Friday, February 18, 2011

Third Series of the Proposition

So we began with the paradox of becoming (i.e. how could something real be in a constant state of flux?). Then we moved to the paradox of surface effects (i.e. the surface is actually a symptom, an epiphenomenon of other things -- what appears to be "real" on the surface actually betrays its own depths, the hot mixtures in the deep dark kettle, etc.).

Next, we read about the structuration of sense. Deleuze delineates the difference between different kinds of propositions: denotation, manifestation, and signification. The important takeaway is that propositions are not a prioris -- they exist in relation and conjugation with one another. The example he gives is What the Tortoise Said to Achilles. That is, statements are only "true" insofar as they are verified by a proposition external to the logic of the statement. E.g. "If A and B are true, then Z is true" is a proposition in and of itself, whose veracity can only be checked by adding on another proposition ad infinitum.

Deleuze says that we are carried along in this logic as in a circle, "the circle of the proposition" (p.17). Propositions are recursive, and it is the shifting from one proposition to the next that unlocks the being of becoming, the emotive "truth" of the statement, its sense. Imagine a circle -- it is the circulation of a point on that circle that propels sense up into another dimension. Epiphanies come out of a blind spot, unexpected. Sense, the feeling of "things making sense," is exactly like that. Sense cannot always be empirically verified, but we can always feel it. The same is true for nonsense. There is something undefined in the circulation of the signifying chain. It is within this gap or aleatory point that becoming (i.e. the unlimited) lurks, ready to creep up out of the blind spot and create the instantiation of sense.

The recursive chain of propositions bind us to our personal identifications. The breaking of this chain can result in a loss of identity, an apocalypse of meaning. (18)

On page 20, Deleuze compares the proposition to a Mobius strip. If you break open the strip, untwist it (and this strip in particular may have infinite folds), and lay it flat you get what he cites from Borges elsewhere as a "labyrinth which is composed of a single straight line, and which is indivisible, incessant." (Kant's Critical Philosophy) What is a straight-line labyrinth of infinite length? -- the Aion, becoming, the unlimited, the unmeasurable, the DNA of this whole book.

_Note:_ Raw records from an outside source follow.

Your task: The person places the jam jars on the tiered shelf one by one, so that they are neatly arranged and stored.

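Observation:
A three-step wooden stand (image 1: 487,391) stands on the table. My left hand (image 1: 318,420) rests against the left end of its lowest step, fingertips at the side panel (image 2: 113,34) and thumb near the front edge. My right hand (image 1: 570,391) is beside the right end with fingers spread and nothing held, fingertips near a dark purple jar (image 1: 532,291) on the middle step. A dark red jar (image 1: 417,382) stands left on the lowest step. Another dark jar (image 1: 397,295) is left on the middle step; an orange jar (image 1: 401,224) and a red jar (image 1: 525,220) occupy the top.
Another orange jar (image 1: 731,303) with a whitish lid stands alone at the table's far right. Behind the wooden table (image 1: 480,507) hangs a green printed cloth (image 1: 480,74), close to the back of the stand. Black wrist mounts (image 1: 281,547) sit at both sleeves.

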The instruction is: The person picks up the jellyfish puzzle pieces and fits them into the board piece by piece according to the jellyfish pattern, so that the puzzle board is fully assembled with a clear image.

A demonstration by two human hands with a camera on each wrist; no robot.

The unlimitedness of sense relates to the fact that sense is found neither in the expression not the expressed, neither the signifier nor the signified. Sense is the undefinable edge or limit that binds one to the other and is synonymous with neither because its place is actually a gap or non-space. On the Mobius strip, it is the undefinable edge of the piece of paper. "It is exactly the boundary between propositions and things." (22)

The takeaway for New Pioneerism -- to pioneer, we need to concentrate not on the surface, nor the depths of everyday objects. We need to find that point of transition where an object turns from banal to special, from object to das Ding. By circulating between the object and its use, its causes, and its multiple readings in society, we can propel its sense into a new dimension. For example, you set a skater in a park -- watch him try to map the territory, the curbs, the benches, the rails until the geography rises above mere "park" and into a sensory, emotive experience capable of making the heart race and blood pound. Through skating the park, "sense" rises to the surface.

Important takeaway for this chapter: "The event is sense itself." (22) This the productive, affirmative moment of all life. This is the feeling of an epiphany.